Transient focal neurologic episodes (TFNEs). Small hemorrhages or microbleeds in cerebral amyloid angiopathy occur in superficial sulcal/meningeal, cortical, and subcortical sites, most often without definite clinical manifestations. Some of these individuals, however, develop recurrent, transient neurologic symptoms (78; 154; 49). The symptoms are typically stereotyped, recurrent, transient neurologic events characterized by paresthesias, numbness, or weakness with a march over seconds or minutes (49; 139; 173). An analysis of 25 individuals with transient focal neurologic episodes from a multicenter cohort of 172 individuals diagnosed with cerebral amyloid angiopathy found approximately equal numbers with predominantly positive symptoms (spreading paresthesias, positive visual phenomena, or limb jerking) and negative symptoms (weakness, language impairment, or visual loss) (49). Among those individuals who underwent MRI, chronic superficial sulcal/meningeal hemorrhage was identified in 50% with transient focal neurologic episodes versus 19% without (p=0.001), suggesting a possible causative role for the superficial blood products in generating these symptoms. Acute convexity subarachnoid hemorrhage and cortical superficial siderosis could potentially trigger cortical spreading depolarizations, manifesting clinically as TFNEs (109). Importantly, these symptoms may be misdiagnosed as transient ischemic attacks, focal seizures, or migraine with aura. Neuroimaging, especially susceptibility-weighted MRI, might be warranted to ensure correct diagnosis (33; 106).

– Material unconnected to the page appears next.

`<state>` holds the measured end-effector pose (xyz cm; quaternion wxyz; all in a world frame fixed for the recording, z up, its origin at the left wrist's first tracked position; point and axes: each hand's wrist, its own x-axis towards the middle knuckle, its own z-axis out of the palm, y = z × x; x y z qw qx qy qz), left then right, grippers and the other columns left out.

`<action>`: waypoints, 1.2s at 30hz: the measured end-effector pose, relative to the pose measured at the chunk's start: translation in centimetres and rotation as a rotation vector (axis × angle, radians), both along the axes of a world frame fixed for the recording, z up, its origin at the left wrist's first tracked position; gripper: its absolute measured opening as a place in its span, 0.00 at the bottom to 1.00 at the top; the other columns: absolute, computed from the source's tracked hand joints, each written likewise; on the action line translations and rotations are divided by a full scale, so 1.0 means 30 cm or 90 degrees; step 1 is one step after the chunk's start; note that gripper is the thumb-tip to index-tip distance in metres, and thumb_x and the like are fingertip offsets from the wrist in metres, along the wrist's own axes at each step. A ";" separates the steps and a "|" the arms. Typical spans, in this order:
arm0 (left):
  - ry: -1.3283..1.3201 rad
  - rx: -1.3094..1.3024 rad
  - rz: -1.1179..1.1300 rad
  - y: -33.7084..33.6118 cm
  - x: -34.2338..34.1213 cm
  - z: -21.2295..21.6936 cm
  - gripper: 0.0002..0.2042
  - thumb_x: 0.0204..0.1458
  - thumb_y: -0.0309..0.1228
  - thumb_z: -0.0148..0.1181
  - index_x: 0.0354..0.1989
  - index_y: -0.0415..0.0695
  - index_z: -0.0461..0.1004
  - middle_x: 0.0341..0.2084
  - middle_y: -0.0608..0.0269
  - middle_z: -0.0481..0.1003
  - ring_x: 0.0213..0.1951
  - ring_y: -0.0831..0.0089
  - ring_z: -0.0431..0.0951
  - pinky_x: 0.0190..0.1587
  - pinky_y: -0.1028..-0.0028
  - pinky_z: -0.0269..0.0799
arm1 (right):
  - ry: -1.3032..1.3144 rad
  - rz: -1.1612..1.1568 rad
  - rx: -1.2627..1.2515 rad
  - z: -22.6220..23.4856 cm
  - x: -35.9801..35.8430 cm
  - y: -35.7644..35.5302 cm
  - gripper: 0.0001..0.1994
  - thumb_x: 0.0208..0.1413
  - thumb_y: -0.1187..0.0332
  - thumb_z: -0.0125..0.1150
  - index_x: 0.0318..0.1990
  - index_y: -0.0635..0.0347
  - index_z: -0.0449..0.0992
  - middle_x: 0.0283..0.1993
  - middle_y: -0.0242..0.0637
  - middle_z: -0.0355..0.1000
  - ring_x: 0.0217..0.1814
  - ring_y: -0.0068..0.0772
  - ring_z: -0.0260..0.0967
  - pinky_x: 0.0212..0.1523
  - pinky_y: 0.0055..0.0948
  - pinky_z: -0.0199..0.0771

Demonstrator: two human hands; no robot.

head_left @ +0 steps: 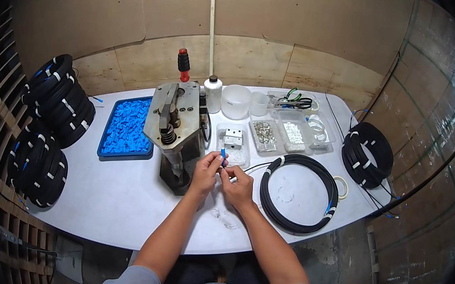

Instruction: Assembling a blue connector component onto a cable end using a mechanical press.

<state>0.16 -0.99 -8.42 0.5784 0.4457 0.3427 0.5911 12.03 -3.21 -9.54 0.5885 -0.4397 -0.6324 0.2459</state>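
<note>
My left hand (206, 174) pinches a small blue connector piece (223, 152) between thumb and fingers, its top sticking up. Close against it, my right hand (238, 187) is closed on the end of a black cable (257, 168), just below the blue piece. Fingers hide where the two meet. From my right hand the cable runs to a large black coil (264, 195) lying flat, bound with white tape. Left of my hands stands a metal hand press (173, 119) with a red and black handle (183, 64). A metal block (233, 138) rests in a clear tray behind my hands.
A tray of blue pieces (126, 126) lies left of the press. Behind are a white bottle (212, 93), plastic tubs (236, 103), boxes of small metal parts (264, 135) and white parts (293, 135), and pliers (298, 102). Stacked black coils (60, 97) flank the table's left; more coils (367, 154) sit right.
</note>
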 end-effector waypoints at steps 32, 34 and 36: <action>-0.175 0.100 -0.138 -0.011 -0.041 -0.029 0.06 0.57 0.27 0.55 0.40 0.40 0.71 0.35 0.65 0.73 0.38 0.79 0.71 0.45 0.77 0.66 | -0.066 -0.049 0.174 0.003 -0.001 -0.019 0.03 0.49 0.75 0.65 0.31 0.62 0.78 0.27 0.38 0.75 0.27 0.33 0.73 0.30 0.28 0.72; -0.170 0.118 -0.137 -0.013 -0.042 -0.026 0.07 0.56 0.26 0.58 0.41 0.39 0.73 0.35 0.67 0.75 0.38 0.81 0.71 0.45 0.79 0.66 | -0.064 -0.051 0.183 0.008 -0.002 -0.018 0.03 0.48 0.74 0.65 0.31 0.61 0.78 0.27 0.38 0.75 0.27 0.32 0.73 0.30 0.28 0.72; -0.090 0.139 -0.095 -0.017 -0.042 -0.021 0.07 0.57 0.27 0.56 0.42 0.39 0.73 0.35 0.64 0.74 0.38 0.79 0.71 0.44 0.76 0.67 | -0.062 -0.052 0.190 0.008 0.000 -0.019 0.03 0.48 0.74 0.65 0.31 0.61 0.78 0.27 0.38 0.75 0.28 0.32 0.73 0.30 0.28 0.71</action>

Several studies have shown an association between sulcal bleeding events and future intracerebral hemorrhage, raising the possibility that these spells might also be markers for future bleeding (49; 35; 13; 139; 162). In cohorts of patients with acute convexity subarachnoid hemorrhage and probable cerebral amyloid angiopathy, who predominantly presented with TFNEs, the rate of intracerebral hemorrhage was remarkably high, estimated in 19% per year (95% CI: 13% to 27%) (202; 33). Although antithrombotic treatment could reduce the risk of subsequent ischemic stroke in patients with transient ischemic attacks, it could exacerbate the hemorrhagic risk of patients with TFNEs related to cerebral amyloid angiopathy. Hence, the correct diagnosis of the underlying cause of neurologic symptoms is paramount (106).

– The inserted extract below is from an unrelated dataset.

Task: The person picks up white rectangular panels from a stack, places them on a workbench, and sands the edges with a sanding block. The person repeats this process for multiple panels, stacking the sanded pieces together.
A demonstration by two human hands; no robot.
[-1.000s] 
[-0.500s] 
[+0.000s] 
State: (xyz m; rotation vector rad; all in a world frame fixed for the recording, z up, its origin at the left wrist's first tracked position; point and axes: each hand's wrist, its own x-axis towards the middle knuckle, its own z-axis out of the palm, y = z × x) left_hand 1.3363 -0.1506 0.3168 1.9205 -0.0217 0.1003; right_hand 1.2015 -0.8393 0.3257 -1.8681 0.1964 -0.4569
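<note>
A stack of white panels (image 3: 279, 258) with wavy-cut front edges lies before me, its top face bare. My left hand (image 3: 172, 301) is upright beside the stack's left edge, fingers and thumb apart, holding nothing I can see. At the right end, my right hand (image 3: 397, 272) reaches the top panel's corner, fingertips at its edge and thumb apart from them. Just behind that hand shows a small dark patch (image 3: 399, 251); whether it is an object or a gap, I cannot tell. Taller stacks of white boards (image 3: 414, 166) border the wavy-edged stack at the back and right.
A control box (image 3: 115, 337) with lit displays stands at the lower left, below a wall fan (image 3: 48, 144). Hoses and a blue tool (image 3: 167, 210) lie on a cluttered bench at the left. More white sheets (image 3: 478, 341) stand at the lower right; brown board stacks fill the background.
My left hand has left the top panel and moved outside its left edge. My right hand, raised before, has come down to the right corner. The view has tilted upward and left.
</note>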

Nonhemorrhagic imaging markers. Accumulating data suggest an association between cerebral amyloid angiopathy and white matter lesions or leukoaraiosis. Supporting lines of evidence include: (1) prominent leukoaraiosis in several hereditary forms of cerebral amyloid angiopathy (25; 70); (2) neuropathological correlations between advanced cerebral amyloid angiopathy and white matter disease (83); and (3) volumetric MRI analysis showing almost twice as much white matter disease in advanced cerebral amyloid angiopathy as in Alzheimer disease or mild cognitive impairment, conditions that are themselves associated with leukoaraiosis (82). The association between cerebral amyloid angiopathy and leukoaraiosis is striking, in that cerebral amyloid angiopathy generally spares the small vessels within the regions of white matter pallor. Topographically remote convexity or meningeal cerebral amyloid angiopathy have been suggested to generate leukoaraiosis indirectly by producing hypoperfusion of the white matter through long, pial-penetrating arteries (71). Like amyloid pathology in the disease, white matter lesions appear to have a posterior predominance in patients with cerebral amyloid angiopathy (178). The white matter lesion pattern of subcortical spots also appears to be more common in cerebral amyloid angiopathy compared to patients with hypertensive arteriopathy who more commonly harbor peribasal ganglia lesions (40). Hence, this multispot white matter hyperintensity pattern has been included in the updated Boston criteria v2.0 (34).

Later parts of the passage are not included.